I am complete new in accounting. Could someone explain me Accruals Basis Tax.
My understanding is that Accruals Basis taxes are added at a time when invoice get’s paid i.e. money reached bank account.
I created report for Tax Report For the period from 1 Nov 2016 to 31 Jan 2017
I have invoice issued on 29 Oct 2016
Invoice got paid on 19 Jan 2017
I did assume that invoice should be included into tax transactions/summary because paid date is in period but it is NOT.
If I change invoice date from 29 Oct 2016 to 1 Nov 2016 it will be on report.
Is it bug in system or that’s how it should work?
Question 2:
Does VAT Calculation Worksheet work for Flat Rate VAT?
Regardless of your accounting being accrual or cash basis the tax is “always” added to the Invoice when the invoice is created / issued - how else would your customer know how much to pay you.
However, with accrual basis you owe the tax to the authorities based on the invoice date, but with cash basis you owe the tax to the authorities based on the banking date.
I see what you mean, yes tax is added to invoice on issue, but not necessary owed by taxman at that point.
My question is a collection point as per your second paragraph and I got terminology wrong I need to be doing cache base reporting. Hate that my accountant didn’t bother correcting me.

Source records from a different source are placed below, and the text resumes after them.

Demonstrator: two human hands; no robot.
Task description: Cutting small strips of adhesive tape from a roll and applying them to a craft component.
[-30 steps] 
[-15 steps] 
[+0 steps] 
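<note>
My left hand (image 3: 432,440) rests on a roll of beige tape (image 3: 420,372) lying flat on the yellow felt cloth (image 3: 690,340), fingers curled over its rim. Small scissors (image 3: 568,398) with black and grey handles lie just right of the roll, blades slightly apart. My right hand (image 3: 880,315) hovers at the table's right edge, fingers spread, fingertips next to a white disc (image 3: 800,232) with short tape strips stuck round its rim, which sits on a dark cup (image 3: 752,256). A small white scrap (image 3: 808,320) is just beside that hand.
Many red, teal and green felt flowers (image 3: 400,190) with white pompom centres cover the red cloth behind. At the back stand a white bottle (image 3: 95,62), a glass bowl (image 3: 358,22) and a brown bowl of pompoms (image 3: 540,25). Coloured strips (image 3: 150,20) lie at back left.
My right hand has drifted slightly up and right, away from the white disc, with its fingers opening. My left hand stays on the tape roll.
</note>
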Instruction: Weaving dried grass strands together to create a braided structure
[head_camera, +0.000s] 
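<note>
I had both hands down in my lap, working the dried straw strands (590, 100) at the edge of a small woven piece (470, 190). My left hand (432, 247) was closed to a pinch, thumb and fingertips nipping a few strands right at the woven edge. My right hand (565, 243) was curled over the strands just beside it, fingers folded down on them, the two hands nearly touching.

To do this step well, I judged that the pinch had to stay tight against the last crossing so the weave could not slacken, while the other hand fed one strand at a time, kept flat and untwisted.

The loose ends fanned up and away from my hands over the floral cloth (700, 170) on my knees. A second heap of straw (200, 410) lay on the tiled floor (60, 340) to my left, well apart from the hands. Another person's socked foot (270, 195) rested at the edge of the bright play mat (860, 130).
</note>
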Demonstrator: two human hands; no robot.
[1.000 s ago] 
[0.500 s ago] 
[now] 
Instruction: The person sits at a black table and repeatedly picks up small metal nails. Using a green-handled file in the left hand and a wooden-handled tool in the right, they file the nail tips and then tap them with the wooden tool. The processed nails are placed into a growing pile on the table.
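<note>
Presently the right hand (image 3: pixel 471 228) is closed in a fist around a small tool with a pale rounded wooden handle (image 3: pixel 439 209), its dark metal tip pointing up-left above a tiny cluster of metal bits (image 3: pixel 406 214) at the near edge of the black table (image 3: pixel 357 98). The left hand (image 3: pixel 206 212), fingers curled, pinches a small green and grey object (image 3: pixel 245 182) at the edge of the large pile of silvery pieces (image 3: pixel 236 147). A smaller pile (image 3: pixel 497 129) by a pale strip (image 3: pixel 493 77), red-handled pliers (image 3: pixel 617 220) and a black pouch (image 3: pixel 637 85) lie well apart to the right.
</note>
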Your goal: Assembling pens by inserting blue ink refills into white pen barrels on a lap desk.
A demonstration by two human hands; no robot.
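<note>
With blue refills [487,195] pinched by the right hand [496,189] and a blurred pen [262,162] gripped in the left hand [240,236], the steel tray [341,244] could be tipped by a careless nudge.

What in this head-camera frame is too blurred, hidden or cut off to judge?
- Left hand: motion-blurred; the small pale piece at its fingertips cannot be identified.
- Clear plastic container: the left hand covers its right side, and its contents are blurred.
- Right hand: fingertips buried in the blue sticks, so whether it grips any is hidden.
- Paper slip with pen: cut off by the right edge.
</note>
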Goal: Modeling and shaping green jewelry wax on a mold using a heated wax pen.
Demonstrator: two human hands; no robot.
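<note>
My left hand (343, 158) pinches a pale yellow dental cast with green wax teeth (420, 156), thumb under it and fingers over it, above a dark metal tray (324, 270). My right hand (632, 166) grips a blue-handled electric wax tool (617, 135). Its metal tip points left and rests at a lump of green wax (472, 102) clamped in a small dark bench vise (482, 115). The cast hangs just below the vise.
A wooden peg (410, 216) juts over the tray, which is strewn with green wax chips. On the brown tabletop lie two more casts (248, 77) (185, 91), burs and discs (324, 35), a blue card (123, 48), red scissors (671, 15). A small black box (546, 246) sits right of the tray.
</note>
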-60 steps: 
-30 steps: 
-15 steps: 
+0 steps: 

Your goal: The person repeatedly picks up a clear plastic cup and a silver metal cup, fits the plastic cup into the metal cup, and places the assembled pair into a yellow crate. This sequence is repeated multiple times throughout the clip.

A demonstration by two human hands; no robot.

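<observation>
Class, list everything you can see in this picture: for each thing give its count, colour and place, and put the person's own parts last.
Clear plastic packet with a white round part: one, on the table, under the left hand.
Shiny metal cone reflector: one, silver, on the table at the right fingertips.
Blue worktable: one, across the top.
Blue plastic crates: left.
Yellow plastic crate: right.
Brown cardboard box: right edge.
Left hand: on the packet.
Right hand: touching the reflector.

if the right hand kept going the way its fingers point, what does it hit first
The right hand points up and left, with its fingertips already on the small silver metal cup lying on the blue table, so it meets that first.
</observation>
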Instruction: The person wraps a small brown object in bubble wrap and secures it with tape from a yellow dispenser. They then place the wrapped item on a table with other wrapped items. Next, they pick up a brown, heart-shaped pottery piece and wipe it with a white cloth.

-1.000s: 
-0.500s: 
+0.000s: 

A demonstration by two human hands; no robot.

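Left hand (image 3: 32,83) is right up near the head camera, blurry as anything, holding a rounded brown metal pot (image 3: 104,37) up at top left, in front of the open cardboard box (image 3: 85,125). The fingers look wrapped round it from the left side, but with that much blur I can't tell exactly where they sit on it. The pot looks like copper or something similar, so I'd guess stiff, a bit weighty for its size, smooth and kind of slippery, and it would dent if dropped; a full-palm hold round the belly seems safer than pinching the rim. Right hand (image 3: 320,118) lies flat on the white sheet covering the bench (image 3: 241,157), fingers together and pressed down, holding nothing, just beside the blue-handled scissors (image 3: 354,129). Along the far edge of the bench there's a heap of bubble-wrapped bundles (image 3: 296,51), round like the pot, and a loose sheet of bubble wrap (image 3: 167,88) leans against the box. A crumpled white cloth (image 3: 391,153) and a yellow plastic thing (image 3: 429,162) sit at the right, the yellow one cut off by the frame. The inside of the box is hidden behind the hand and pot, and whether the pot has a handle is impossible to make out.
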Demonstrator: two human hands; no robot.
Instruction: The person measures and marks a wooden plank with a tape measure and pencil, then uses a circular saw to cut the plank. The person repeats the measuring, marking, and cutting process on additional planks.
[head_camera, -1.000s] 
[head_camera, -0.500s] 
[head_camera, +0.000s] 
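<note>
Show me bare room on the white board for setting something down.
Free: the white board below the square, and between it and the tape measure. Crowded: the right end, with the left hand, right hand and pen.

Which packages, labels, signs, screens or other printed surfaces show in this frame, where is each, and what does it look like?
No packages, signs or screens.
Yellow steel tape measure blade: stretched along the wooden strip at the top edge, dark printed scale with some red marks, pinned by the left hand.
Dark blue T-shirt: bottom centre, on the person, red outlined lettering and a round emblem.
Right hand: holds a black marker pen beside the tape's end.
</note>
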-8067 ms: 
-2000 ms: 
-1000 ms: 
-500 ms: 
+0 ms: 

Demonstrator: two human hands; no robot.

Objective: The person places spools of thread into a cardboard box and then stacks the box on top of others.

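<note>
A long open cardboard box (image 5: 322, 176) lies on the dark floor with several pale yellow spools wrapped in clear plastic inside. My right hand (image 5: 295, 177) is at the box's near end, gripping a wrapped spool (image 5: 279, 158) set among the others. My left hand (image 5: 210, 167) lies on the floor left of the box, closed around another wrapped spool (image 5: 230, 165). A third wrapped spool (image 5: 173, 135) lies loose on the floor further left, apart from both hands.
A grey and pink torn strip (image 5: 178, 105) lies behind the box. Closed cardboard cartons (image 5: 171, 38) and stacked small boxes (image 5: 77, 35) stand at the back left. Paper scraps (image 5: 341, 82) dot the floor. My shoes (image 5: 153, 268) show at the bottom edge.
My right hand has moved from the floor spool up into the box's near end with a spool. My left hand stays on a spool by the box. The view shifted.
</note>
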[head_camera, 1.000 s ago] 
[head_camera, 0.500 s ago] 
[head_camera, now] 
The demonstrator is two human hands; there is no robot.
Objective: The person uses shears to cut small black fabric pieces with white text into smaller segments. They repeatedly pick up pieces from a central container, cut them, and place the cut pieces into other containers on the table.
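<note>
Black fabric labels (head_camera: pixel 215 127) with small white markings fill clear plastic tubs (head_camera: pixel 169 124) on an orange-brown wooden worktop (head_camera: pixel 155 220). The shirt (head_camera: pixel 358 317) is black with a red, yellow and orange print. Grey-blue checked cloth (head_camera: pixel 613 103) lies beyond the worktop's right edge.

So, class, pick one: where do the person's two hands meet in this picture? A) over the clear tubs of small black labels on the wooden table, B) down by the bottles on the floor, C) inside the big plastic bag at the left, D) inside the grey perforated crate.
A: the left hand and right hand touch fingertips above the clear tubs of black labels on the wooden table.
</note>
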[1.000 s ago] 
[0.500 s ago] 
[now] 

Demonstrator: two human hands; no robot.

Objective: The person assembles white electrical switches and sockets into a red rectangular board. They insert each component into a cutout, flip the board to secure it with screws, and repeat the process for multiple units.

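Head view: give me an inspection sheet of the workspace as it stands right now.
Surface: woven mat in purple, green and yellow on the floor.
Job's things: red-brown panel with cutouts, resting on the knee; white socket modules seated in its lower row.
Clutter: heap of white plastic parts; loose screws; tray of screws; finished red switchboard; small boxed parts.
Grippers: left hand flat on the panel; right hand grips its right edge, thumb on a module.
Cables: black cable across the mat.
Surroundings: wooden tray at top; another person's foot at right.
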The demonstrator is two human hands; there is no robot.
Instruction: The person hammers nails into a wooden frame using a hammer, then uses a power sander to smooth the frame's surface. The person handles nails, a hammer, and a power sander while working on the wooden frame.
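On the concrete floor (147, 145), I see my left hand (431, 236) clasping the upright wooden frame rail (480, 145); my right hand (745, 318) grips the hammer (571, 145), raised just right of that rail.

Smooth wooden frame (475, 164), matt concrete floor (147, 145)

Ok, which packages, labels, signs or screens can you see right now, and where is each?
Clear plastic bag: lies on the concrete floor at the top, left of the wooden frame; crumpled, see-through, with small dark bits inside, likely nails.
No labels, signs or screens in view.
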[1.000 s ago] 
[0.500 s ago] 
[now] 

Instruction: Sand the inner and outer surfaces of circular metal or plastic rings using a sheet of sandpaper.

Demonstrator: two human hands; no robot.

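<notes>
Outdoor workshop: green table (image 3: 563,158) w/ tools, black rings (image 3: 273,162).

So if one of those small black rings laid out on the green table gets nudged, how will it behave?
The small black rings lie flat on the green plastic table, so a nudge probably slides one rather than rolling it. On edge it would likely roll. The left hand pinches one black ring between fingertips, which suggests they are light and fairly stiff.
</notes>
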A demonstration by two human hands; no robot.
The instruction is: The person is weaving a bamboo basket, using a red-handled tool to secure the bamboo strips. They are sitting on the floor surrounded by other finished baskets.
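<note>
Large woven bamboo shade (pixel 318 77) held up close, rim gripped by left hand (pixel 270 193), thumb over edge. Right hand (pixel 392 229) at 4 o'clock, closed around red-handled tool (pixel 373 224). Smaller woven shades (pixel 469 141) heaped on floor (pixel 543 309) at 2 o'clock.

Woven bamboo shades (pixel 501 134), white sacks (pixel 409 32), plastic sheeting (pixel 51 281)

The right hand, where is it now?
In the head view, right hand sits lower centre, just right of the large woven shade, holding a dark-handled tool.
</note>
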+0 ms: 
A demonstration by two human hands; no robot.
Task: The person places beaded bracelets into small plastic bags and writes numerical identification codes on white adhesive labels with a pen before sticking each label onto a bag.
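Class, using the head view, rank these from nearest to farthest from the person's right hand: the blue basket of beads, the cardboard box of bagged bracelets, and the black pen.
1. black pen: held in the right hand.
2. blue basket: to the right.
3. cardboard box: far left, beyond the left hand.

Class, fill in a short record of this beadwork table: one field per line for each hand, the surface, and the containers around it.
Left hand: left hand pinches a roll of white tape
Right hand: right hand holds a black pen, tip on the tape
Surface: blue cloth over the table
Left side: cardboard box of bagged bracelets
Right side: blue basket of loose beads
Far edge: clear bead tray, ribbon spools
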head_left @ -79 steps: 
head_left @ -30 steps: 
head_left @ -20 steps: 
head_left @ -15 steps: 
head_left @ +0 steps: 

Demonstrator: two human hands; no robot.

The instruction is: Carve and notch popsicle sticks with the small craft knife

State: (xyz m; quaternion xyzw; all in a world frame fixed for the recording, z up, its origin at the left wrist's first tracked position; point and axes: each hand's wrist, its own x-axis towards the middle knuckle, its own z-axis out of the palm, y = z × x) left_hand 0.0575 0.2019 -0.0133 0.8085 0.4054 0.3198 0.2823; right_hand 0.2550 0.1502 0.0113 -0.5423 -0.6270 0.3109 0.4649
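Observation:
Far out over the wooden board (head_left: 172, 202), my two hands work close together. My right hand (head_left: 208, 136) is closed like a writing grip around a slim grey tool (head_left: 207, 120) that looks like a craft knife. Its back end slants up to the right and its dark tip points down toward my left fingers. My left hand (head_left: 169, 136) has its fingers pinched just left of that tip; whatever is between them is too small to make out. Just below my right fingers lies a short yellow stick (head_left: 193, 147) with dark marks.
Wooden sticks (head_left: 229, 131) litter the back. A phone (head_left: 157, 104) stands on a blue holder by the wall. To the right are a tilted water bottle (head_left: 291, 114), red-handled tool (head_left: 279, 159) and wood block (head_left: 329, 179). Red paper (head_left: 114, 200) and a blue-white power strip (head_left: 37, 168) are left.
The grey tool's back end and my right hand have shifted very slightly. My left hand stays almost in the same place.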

Flat rate tax schemes must use custom tax codes, because assessment rates vary so much by industry, transaction levels, etc. See the last section of this Guide: https://www.manager.io/guides/best-practices/tax-codes.
I’m no expert on UK taxes, but I suspect the VAT Calculation Worksheet is not valid if you are using the flat rate scheme. I think the whole point of the flat rate scheme is to bypass all those calculations and attendant record-keeping. Some of our UK members can probably weigh in.
My accountant sent me before same looking report, but only collection tax had values and rest of it was 0, so I guess other software is producing it in that way.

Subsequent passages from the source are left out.